### Available records
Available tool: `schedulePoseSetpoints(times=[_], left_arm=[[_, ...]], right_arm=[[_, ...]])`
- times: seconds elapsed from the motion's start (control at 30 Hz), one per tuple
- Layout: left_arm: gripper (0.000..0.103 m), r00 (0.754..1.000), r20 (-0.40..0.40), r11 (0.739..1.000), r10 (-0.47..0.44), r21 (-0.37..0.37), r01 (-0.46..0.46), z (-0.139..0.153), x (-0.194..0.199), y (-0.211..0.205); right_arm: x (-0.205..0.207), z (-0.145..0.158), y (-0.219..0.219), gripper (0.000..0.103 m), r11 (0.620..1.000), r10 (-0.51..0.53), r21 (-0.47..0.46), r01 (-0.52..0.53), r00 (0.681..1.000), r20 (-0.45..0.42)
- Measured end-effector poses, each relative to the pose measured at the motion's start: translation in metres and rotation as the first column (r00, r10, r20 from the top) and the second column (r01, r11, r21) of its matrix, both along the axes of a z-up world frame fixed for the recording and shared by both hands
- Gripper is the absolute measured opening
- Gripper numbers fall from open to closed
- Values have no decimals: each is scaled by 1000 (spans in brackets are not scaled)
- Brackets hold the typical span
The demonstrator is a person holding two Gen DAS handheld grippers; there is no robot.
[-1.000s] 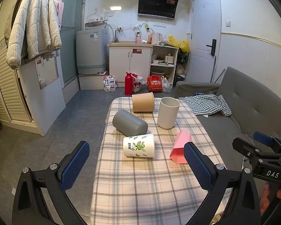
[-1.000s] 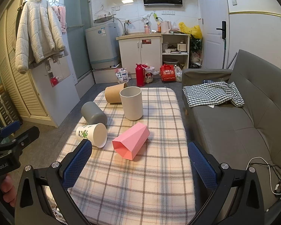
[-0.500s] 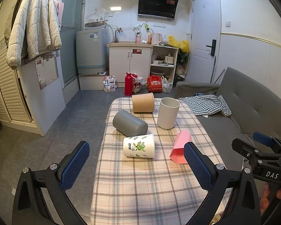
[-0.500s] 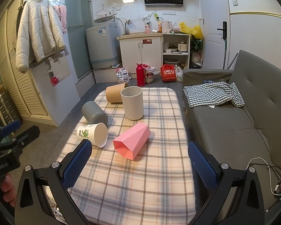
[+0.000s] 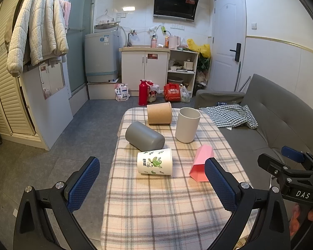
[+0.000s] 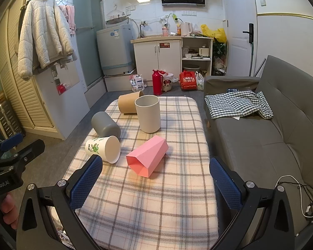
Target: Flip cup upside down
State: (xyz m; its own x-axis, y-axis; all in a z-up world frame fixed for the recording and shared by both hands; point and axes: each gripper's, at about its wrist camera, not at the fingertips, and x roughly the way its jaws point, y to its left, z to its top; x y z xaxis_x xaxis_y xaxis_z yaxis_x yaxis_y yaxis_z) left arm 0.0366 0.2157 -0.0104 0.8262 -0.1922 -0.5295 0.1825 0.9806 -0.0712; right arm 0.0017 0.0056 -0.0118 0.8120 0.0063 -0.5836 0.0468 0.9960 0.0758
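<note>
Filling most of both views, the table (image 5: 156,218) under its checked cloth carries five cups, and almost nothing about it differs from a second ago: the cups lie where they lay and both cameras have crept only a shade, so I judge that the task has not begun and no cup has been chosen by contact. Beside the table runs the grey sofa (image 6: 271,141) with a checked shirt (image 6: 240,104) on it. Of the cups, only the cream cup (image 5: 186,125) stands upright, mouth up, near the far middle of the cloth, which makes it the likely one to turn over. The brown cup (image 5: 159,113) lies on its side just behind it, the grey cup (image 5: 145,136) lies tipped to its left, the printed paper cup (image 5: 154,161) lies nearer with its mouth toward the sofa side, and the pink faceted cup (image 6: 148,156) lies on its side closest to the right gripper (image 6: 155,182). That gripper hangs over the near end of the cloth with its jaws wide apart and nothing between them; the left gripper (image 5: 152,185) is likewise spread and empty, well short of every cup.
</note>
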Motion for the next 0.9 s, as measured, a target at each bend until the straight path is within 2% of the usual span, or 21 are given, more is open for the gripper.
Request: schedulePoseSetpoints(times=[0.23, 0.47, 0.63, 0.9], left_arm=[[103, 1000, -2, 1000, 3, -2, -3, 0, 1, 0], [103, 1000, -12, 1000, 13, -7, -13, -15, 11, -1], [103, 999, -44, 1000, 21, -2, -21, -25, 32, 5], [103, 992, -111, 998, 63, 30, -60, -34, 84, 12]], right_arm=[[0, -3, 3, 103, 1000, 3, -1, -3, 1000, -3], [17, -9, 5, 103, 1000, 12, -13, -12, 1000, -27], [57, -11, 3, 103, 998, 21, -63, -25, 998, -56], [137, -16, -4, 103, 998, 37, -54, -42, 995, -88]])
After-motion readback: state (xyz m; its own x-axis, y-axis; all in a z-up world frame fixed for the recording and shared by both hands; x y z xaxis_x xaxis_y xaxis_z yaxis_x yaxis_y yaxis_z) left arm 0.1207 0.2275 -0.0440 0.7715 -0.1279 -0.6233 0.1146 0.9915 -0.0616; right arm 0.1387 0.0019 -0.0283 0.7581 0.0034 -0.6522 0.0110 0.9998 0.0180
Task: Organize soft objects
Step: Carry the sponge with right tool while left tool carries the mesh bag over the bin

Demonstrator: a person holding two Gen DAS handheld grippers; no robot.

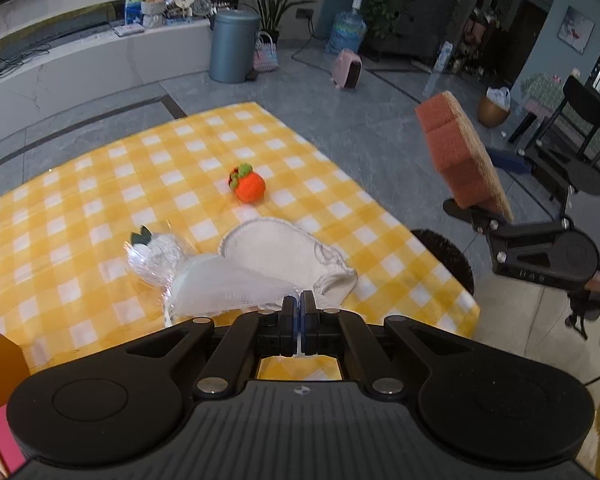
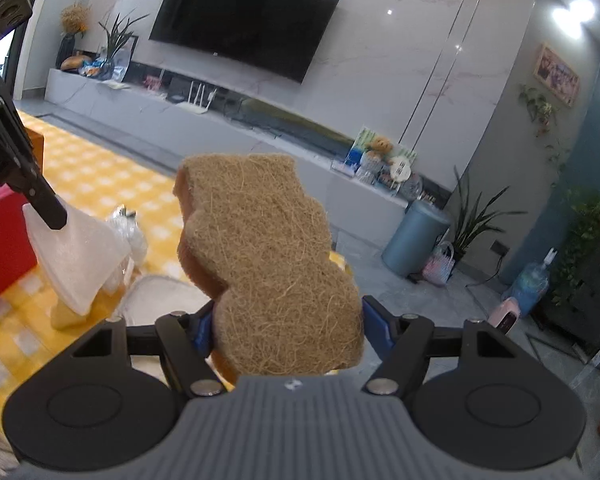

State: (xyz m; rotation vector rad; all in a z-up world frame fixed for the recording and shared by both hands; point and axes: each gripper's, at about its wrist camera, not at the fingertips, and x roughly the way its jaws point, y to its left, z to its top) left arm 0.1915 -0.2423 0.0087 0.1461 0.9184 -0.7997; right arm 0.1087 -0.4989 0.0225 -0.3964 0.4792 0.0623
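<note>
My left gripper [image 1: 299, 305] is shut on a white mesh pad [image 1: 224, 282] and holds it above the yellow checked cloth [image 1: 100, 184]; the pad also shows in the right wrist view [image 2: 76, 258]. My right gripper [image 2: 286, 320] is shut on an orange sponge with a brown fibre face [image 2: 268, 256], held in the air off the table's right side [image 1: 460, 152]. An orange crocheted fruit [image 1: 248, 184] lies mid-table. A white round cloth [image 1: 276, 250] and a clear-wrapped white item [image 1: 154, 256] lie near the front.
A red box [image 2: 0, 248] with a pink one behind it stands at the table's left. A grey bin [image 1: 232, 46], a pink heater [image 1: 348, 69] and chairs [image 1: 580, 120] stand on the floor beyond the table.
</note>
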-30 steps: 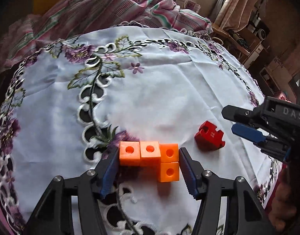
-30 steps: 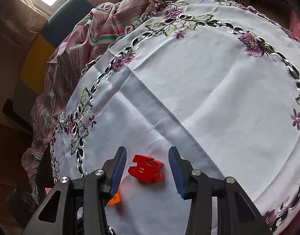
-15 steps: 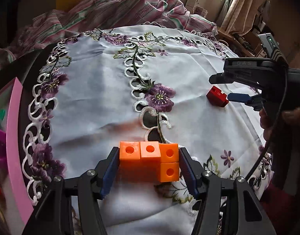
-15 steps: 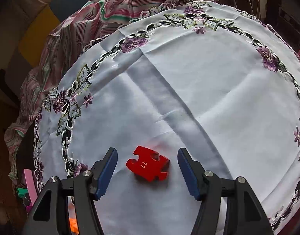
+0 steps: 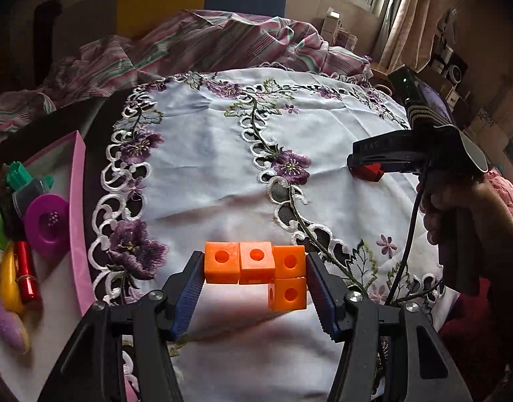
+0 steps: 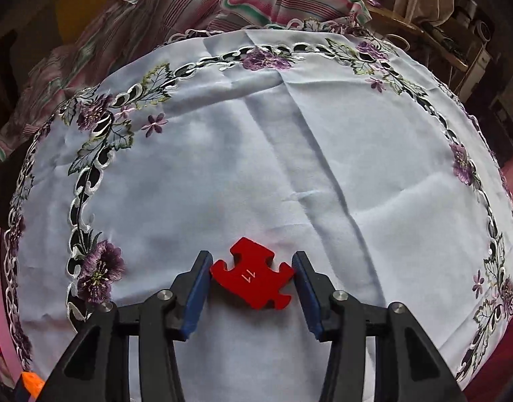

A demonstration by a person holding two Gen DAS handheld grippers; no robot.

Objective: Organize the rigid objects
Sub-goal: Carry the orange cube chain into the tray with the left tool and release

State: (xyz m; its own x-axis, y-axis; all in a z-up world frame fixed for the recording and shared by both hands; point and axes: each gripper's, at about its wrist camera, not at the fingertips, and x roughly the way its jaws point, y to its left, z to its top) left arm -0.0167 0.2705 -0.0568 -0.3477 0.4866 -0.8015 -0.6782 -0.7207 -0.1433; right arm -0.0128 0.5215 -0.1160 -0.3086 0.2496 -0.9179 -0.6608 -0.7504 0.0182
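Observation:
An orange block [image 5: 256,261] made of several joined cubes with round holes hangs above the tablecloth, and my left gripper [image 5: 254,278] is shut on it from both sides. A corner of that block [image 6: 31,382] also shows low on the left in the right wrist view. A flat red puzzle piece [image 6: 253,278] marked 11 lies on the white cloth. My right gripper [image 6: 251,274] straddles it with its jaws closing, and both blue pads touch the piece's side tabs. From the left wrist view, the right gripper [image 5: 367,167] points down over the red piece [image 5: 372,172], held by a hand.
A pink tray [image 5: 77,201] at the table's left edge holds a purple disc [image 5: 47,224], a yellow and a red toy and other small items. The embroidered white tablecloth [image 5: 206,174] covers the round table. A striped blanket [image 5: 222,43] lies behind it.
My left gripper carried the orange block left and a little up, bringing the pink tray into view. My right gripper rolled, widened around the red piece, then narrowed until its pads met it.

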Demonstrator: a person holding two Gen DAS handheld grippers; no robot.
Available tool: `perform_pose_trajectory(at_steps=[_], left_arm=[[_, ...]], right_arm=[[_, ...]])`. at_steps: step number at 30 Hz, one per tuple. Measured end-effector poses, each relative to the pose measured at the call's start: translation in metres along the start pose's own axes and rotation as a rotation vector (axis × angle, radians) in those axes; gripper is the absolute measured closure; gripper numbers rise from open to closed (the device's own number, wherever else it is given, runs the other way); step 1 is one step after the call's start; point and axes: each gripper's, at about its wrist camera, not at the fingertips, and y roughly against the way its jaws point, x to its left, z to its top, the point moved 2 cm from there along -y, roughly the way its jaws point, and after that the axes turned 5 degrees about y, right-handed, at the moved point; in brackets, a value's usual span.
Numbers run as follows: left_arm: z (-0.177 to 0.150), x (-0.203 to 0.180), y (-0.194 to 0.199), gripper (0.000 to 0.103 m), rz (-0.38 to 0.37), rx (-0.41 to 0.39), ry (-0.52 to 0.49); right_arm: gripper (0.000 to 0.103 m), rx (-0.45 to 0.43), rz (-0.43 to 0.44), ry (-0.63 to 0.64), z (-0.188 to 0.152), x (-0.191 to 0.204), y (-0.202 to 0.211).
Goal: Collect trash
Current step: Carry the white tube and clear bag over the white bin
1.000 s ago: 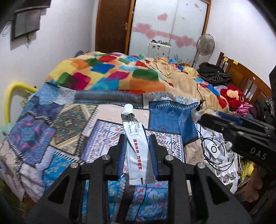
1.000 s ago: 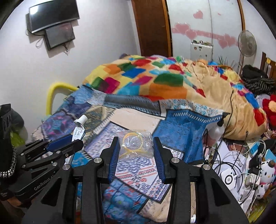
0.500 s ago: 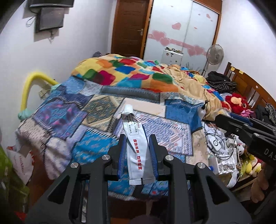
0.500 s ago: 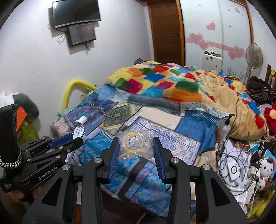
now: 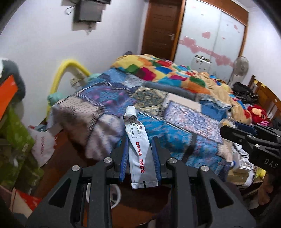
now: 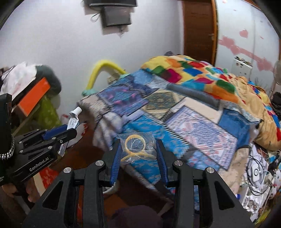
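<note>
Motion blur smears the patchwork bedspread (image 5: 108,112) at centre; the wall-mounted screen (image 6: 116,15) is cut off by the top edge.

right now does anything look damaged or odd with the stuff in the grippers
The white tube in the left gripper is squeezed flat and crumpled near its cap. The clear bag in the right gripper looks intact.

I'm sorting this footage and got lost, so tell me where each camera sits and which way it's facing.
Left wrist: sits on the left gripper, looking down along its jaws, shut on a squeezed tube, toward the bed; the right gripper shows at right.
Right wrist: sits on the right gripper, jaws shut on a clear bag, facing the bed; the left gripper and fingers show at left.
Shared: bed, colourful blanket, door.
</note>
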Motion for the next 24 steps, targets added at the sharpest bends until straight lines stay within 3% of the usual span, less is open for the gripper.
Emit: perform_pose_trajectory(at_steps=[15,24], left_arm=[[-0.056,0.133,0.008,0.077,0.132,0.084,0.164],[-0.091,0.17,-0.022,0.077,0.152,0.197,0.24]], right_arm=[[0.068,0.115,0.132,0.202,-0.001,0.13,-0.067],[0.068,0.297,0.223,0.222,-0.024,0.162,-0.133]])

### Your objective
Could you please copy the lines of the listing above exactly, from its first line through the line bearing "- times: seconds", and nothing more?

### Result of this exercise
Available tool: `schedulePoseSetpoints(times=[_], left_arm=[[_, ...]], right_arm=[[_, ...]])`
- times: seconds elapsed from the motion's start (control at 30 Hz), one per tuple

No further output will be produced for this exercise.